Звонарь растерянно пожимает плечами и крутит себе еще одну здоровенную, как палка, цигарку.

– Ну да, – добавляет он под конец, – попробовал я еще повести разговор эдак сторонкой. В Паунвере, говорю, найдутся и готовые управляющие, а тут жди еще, когда из Кийра толк выйдет. А девушка тут же в ответ:

«У этих готовых управляющих далеко не такое доброе сердце!». Подумать только – далеко не такое доброе сердце! Тоже – нашла себе золотой самородок!

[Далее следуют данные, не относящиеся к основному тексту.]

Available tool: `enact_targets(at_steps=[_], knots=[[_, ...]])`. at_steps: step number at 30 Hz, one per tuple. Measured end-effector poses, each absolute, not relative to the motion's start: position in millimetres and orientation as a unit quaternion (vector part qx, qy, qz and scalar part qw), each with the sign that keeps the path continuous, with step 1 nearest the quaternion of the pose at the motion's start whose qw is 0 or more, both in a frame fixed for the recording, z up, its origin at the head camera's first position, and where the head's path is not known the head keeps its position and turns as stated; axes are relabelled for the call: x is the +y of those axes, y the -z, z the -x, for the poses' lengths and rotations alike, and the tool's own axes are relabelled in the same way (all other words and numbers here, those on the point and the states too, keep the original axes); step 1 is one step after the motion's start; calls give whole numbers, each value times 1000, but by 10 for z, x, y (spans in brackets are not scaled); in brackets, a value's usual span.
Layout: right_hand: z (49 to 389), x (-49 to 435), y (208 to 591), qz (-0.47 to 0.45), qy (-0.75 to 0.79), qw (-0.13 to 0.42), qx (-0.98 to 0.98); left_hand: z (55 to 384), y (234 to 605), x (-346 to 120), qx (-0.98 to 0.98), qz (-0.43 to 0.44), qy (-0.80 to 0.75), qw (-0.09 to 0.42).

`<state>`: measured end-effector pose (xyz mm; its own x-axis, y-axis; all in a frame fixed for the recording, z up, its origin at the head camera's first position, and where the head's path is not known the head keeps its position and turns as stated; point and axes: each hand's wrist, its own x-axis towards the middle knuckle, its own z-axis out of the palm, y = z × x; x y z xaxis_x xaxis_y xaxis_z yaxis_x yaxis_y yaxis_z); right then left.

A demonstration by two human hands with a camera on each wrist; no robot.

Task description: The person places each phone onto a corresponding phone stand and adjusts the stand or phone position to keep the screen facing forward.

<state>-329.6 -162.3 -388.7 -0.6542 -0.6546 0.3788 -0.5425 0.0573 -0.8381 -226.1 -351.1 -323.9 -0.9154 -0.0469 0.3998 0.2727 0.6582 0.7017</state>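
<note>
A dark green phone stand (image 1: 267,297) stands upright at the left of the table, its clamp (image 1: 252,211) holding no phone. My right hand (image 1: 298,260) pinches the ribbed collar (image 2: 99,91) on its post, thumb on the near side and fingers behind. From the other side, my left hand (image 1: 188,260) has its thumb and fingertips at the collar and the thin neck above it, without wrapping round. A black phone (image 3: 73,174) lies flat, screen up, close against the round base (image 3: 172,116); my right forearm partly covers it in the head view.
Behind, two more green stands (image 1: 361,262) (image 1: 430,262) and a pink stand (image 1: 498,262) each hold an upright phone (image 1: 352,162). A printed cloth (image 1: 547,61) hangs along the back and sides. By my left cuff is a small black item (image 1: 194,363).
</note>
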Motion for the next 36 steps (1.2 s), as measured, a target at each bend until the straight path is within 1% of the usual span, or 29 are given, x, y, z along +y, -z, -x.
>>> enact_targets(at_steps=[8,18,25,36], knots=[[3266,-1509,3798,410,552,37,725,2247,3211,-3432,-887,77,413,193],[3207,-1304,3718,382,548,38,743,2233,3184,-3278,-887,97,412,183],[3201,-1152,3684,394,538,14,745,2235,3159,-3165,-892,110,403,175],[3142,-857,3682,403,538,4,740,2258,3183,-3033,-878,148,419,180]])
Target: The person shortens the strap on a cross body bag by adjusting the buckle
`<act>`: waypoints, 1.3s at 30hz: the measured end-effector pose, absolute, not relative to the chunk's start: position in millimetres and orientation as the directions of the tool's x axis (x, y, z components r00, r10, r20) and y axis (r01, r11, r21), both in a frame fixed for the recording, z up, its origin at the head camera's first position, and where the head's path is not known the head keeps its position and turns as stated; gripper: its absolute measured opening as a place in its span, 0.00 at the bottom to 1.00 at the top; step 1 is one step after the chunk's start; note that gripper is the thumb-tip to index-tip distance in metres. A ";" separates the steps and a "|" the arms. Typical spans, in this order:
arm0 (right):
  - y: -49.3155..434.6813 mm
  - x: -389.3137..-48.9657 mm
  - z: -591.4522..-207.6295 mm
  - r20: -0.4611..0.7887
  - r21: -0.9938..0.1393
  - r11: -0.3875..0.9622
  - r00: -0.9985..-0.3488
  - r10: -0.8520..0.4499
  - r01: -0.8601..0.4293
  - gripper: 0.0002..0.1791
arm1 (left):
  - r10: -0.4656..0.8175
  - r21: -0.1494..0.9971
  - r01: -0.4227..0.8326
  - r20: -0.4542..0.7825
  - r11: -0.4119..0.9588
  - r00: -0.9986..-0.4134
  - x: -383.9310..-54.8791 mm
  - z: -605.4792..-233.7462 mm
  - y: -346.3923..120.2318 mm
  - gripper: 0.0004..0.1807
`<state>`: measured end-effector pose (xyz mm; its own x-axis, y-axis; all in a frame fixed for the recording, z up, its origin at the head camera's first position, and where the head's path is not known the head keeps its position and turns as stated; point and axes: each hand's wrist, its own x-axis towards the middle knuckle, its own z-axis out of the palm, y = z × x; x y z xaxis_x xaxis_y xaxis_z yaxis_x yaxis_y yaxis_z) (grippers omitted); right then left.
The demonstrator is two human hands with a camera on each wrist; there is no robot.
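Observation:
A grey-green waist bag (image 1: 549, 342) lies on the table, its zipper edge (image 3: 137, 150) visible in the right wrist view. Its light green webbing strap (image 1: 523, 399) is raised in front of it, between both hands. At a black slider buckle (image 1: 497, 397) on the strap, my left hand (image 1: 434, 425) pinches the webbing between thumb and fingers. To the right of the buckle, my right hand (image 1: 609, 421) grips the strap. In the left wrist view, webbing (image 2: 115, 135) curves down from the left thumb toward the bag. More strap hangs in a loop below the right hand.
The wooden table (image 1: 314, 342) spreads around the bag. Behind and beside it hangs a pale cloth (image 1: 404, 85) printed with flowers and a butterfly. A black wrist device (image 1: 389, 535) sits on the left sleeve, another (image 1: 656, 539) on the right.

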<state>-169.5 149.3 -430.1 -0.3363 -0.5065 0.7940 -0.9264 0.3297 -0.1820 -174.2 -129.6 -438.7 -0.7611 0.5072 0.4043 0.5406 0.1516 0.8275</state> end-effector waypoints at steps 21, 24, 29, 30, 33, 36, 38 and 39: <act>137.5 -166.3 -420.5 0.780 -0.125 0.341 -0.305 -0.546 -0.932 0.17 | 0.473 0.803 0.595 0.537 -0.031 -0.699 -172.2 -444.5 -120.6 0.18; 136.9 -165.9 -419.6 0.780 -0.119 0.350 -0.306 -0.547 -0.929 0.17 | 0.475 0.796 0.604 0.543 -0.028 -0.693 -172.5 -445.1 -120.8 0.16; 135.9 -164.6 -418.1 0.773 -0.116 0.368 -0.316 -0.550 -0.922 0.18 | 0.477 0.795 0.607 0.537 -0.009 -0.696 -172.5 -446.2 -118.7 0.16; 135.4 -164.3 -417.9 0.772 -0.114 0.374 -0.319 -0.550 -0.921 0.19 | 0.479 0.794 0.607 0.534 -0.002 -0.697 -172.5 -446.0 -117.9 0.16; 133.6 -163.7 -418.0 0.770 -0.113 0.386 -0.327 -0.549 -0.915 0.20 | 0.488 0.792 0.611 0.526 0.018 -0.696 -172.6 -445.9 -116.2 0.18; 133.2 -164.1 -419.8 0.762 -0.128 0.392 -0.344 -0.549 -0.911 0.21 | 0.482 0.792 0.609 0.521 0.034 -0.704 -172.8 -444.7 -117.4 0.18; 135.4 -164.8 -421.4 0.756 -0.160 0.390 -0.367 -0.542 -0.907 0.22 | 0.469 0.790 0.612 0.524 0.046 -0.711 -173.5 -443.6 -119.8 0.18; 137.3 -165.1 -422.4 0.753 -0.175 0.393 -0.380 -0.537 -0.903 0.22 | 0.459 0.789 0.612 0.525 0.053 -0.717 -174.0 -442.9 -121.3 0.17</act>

Ну да, «ради сердца золотого можно годик подождать…»

– М-м, – бормочет Тоотс, – золотое сердце… А в воскресенье у кистера об этом сердце были совсем другого мнения. Но все равно! Безразлично! Если эта кантсе история так обстоит, значит, так и должно быть. Ну и черт с ними, ну их к дьяволу со всеми их золотыми сердцами!

– Да, – отзывается звонарь, – дела не поправишь. Со стороны дома доносятся голоса, кто-то громко что-то кому-то разъясняет и упоминает про выгон. Управляющему кажется, будто он узнает голос Авдотьи, вернее Мари, но с кем там девушка объясняется – из-за деревьев и кустов не видать. Спустя несколько секунд на тропинке появляется «Тотья» в сопровождении какого-то молодого человека и показывает рукой в сторону сарая.

– Кто бы это мог быть? – с удивлением спрашивает управляющий.

– Не знаю, – отвечает звонарь. – Я так далеко не вижу.

– Это… это… – шепчет вдруг Тоотс, – это же Кийр. Что этой культяпке здесь нужно?

– Ну вот, легок на помине!

XXI

С добрым утром, – вежливо говорит Кийр, приподнимая свою узкополую шляпу.

– Доброго здоровья, мастер-портной, – отвечает Либле. – Что слышно хорошенького?

– Что слышно хорошенького, – усмехается рыжеголовый. – Живешь так вот, день за днем. Да я уже больше не портной, теперь я Йоозепа товарищ по должности. Раньше мы с ним были только товарищи по школе, а теперь и по работе, так что вдвойне товарищи.

– Вот те на! – изумляется Либле. – Как же это так вдруг вышло? Как это вы сразу бросили свое портняжное ремесло и заделались управляющим? Это прямо-таки новость, в первый раз слышу. Так вот что значил мой сон ночью! Я сразу Мари сказал: «Попомни мое слово, сегодня мы обязательно услышим про какое-то диво». Гляди-ка, так оно и есть! Жорж уже, выходит, и не портной вовсе, а опман.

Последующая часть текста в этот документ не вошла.